How it plans to come back:
It has paid off all its debt through a one-time
settlement and has also ventured into the animation business which
it will pursue through a separate company. Plans to focus on the
IT, ITEs and BPO spaces and grow through the inorganic route taking
advantage of labour arbitrage.
Pentamedia Graphics
Demerge and Grow
The company has demerged its exhibition business,
Mayajaal, into a separate company. Says V. Chandrasekaran, Chairman
and CEO of Pentamedia: "Mayajaal has six theatres that can
relay the same film in six languages simultaneously.

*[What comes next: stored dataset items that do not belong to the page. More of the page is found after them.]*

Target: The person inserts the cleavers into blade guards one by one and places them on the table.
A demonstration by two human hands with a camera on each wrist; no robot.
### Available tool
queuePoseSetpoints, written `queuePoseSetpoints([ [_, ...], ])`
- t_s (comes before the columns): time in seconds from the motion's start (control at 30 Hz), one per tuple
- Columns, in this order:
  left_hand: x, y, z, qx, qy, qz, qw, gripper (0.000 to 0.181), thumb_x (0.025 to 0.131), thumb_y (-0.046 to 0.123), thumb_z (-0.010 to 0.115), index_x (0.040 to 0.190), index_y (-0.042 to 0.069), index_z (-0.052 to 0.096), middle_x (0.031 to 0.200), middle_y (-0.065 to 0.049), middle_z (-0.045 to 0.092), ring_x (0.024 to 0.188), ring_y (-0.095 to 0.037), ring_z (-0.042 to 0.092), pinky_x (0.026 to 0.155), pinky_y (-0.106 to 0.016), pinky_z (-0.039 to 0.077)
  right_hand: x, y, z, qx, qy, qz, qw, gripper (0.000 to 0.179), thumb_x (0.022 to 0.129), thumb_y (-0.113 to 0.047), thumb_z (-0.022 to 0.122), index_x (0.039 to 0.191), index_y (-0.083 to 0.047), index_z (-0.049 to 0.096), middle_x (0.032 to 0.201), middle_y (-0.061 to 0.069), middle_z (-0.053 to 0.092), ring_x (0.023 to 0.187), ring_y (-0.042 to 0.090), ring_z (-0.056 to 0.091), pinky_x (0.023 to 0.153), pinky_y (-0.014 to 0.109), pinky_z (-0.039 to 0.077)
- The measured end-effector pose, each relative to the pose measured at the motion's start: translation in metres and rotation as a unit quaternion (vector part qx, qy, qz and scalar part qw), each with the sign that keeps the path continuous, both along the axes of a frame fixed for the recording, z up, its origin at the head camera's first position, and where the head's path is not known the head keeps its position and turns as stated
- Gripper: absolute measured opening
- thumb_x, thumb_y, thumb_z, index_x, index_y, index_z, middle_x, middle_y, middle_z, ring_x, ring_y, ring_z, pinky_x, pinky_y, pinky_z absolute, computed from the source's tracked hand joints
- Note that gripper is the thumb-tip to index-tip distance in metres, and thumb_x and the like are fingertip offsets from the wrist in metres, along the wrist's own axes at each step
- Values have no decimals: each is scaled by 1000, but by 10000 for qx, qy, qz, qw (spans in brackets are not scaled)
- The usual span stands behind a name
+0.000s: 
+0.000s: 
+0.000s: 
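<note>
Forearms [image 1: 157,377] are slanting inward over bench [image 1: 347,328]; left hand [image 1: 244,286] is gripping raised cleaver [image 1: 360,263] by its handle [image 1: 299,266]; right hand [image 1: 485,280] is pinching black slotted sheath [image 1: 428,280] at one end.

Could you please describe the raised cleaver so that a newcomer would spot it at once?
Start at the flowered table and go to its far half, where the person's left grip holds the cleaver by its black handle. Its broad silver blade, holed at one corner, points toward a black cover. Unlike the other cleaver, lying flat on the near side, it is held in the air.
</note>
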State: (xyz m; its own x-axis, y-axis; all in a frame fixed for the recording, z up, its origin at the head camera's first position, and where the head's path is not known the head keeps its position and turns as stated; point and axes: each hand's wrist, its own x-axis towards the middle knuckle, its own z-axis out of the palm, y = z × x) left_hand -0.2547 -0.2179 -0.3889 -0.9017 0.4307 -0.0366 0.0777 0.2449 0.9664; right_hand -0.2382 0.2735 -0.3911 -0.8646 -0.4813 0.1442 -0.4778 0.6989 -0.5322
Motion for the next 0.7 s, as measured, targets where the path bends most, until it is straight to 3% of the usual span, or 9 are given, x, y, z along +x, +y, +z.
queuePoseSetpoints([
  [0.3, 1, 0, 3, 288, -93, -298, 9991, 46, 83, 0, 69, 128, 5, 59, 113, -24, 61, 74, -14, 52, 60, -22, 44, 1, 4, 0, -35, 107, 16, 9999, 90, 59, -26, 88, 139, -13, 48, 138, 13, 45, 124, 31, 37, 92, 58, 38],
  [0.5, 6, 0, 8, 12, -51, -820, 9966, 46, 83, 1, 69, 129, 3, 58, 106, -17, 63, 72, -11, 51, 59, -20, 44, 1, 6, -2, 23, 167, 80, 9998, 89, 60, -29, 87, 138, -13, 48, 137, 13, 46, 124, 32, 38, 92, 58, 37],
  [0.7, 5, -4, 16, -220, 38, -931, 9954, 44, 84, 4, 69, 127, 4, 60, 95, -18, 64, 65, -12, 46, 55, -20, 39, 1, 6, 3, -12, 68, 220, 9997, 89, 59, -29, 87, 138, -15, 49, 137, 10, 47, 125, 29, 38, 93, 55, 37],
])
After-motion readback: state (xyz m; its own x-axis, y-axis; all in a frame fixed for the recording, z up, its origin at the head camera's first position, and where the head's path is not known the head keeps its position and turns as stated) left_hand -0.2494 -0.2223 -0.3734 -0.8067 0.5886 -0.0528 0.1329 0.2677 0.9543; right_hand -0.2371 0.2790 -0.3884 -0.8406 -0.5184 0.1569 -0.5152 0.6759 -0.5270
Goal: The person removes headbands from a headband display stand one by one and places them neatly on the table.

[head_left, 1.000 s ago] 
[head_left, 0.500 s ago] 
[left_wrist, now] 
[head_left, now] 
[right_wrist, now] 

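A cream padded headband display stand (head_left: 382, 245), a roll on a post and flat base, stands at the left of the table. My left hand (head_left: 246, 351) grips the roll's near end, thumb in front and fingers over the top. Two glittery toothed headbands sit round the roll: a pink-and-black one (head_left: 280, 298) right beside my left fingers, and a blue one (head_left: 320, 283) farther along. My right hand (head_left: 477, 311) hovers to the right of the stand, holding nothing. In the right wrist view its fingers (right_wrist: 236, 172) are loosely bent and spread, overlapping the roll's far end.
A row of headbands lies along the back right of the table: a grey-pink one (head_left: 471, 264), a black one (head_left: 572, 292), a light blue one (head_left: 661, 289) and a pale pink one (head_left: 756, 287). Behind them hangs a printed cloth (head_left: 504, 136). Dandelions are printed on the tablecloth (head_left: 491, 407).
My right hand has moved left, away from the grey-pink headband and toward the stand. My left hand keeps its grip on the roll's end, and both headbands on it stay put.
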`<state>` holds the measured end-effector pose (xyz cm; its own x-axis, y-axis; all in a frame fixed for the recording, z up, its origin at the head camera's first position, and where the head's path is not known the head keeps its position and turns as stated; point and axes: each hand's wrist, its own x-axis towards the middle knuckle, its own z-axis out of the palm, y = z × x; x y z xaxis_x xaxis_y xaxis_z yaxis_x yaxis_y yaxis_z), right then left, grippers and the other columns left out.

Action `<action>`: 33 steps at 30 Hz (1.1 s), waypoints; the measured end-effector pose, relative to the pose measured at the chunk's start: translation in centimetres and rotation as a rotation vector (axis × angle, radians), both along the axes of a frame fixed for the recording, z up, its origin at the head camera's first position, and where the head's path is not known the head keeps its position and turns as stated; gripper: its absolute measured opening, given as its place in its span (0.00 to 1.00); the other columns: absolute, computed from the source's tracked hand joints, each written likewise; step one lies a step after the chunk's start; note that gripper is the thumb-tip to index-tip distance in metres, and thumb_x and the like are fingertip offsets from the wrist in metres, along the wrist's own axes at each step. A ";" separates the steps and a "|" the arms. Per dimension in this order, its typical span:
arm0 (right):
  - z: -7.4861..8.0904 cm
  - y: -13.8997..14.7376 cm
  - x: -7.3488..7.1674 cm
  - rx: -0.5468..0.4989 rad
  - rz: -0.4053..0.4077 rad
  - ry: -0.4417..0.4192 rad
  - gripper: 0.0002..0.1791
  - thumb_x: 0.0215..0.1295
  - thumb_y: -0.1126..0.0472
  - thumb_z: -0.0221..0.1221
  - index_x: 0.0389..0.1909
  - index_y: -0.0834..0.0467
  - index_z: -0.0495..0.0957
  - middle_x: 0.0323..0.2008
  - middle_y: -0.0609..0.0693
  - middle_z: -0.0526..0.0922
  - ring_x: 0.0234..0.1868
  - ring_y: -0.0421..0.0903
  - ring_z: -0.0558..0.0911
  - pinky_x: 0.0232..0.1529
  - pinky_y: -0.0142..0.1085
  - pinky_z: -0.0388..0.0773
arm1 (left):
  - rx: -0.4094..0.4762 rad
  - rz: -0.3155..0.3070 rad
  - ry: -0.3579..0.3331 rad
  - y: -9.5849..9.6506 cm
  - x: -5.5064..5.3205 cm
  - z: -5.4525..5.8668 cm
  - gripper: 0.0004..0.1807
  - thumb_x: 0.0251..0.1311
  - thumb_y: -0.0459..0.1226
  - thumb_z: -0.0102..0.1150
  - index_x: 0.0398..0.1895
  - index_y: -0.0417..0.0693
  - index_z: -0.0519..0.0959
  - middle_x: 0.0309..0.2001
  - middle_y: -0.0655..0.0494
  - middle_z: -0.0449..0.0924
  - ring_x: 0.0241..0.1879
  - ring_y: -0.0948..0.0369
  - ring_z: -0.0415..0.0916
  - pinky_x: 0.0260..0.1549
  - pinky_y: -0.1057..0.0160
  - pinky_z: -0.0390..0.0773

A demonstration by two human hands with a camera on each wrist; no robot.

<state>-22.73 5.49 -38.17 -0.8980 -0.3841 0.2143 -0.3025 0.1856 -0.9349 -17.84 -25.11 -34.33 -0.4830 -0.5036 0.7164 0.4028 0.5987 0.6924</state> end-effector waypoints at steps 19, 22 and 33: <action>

It's totally
debt-free and shareholders will enjoy the benefit of its high-value
real estate holdings." Pentamedia will now look after distribution
and pre-production for its entertainment division, while Mayajaal
will take care of production. "We will also be able to sell
shares in both companies to private equity players," says
Chandrasekaran, who is also planning to enter the gaming market.
FACT SHEET
Adjusted share price*: Rs 5.52
All-time high adjusted share price: 2,130.91 on February 11, 2000
Promoter: V. Chandrasekaran, Chairman & CEO
Promoter's stake**: 0.04 per cent
Turnover (2005-06): Rs 25.1 crore
Profit (2005-06): Rs 2.53 crore
*As on January 15, 2007 **As on September 30, 2006 Source: CMIE
What went wrong with the company:
The 9/11 terrorist strike in the US. With companies
in that country going bankrupt, Pentamedia's dues weren't paid.
Result: the company's profitability was affected.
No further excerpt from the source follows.